Но имеется другой подход, который, будучи более чем смелым предположением, наполняет меня несравненным удивлением. В Главе 11 мы обсуждали, как эффекты мельчайших квантовых скачков могут быть заметны на любом ясном ночном небе, поскольку они были чудовищно растянуты космическим расширением, приведя в итоге к сгущениям, давшим начало формированию звезд и галактик. (Повторим аналогию с мельчайшими черточками, нарисованными на воздушном шаре, которые растягиваются по его поверхности, когда шар раздувается). Это осознание наглядно дает доступ к квантовой физике через астрономические наблюдения. Вероятно, это может быть продвинуто даже дальше. Возможно, космическое расширение может растянуть отпечатки даже самых мелкомасштабных процессов или свойств – физики струн или, возможно, квантовой гравитации, или атомистической структуры самого ультрамикроскопического пространства-времени – и распространить их влияние, в некотором тонком, но наблюдаемом смысле, через небеса. Это означает, может быть, что вселенная уже расписана микроскопическими волокнами ткани космоса и явно раскрывает их через небо, и все, что нам нужно, это научиться, как распознавать картинку.

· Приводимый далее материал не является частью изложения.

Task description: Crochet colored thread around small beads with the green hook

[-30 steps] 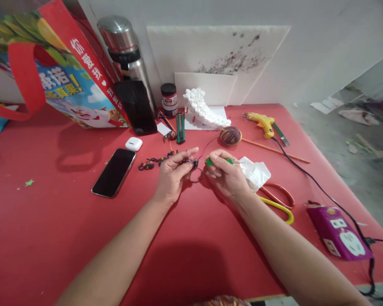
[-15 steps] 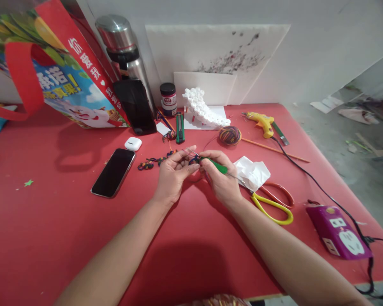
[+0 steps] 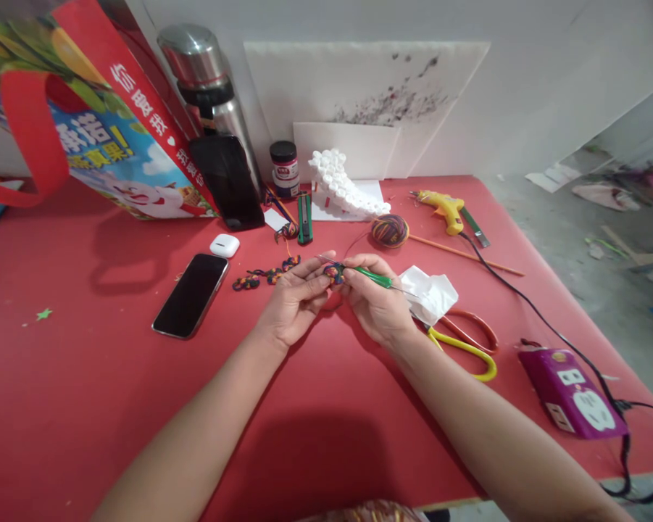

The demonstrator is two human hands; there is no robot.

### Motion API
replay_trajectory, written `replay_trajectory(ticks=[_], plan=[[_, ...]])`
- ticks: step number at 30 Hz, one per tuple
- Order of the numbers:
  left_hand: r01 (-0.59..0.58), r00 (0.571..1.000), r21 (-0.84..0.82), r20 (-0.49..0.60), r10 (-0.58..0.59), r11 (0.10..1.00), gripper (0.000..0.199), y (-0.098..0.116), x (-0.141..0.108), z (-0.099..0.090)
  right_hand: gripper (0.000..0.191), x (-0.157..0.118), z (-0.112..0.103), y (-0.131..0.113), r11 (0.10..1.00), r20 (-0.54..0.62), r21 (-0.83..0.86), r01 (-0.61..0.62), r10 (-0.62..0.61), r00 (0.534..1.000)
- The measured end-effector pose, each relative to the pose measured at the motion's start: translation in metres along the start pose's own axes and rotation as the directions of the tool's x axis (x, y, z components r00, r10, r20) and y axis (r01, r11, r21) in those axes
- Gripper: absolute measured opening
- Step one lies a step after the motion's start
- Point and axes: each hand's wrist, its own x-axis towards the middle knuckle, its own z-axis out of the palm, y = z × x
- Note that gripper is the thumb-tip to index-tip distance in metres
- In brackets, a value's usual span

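My left hand [image 3: 290,304] pinches a small multicoloured crocheted piece [image 3: 334,273] between thumb and fingers. Wrapped round a green-handled crochet hook [image 3: 374,277], my right hand [image 3: 377,301] also touches the piece's right side. The hook's thin metal shaft shows above my left fingertips. A strand of yarn runs up from the hands to a multicoloured yarn ball [image 3: 390,230]. Left of my left hand, a string of crocheted loops [image 3: 258,278] lies on the red table [image 3: 315,428].
Around the hands are a flat phone [image 3: 191,296], white earphone case [image 3: 225,246], crumpled tissue [image 3: 428,293], scissors [image 3: 470,346], green cutter [image 3: 304,217] and glue gun [image 3: 443,210]. A purple power box [image 3: 573,393] sits right; a flask [image 3: 206,87] and gift bag [image 3: 135,145] stand behind left.
The crocheted piece has turned and shows more between my fingertips. My right fingers have shifted on the green handle, which now lies flatter. The whole view has moved slightly.
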Motion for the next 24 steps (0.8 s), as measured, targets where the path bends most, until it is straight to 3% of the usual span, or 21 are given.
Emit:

Оценка самых современных предложений для глубоких физических законов может в будущем потребовать, чтобы дикая мощь ускорителей частиц была в состоянии воссоздать неистовые условия, невиданные с моментов после Большого взрыва. Но для меня не будет ни достижения более поэтичного, ни итога более привлекательного, ни унификации более полной, чем подтвердить для нас наши теории ультрамалого – наши теории об ультрамикроскопической структуре пространства, времени и материи – просто через нацеливание наших самых мощных телескопов в небо и через безмолвный пристальный взгляд на звезды.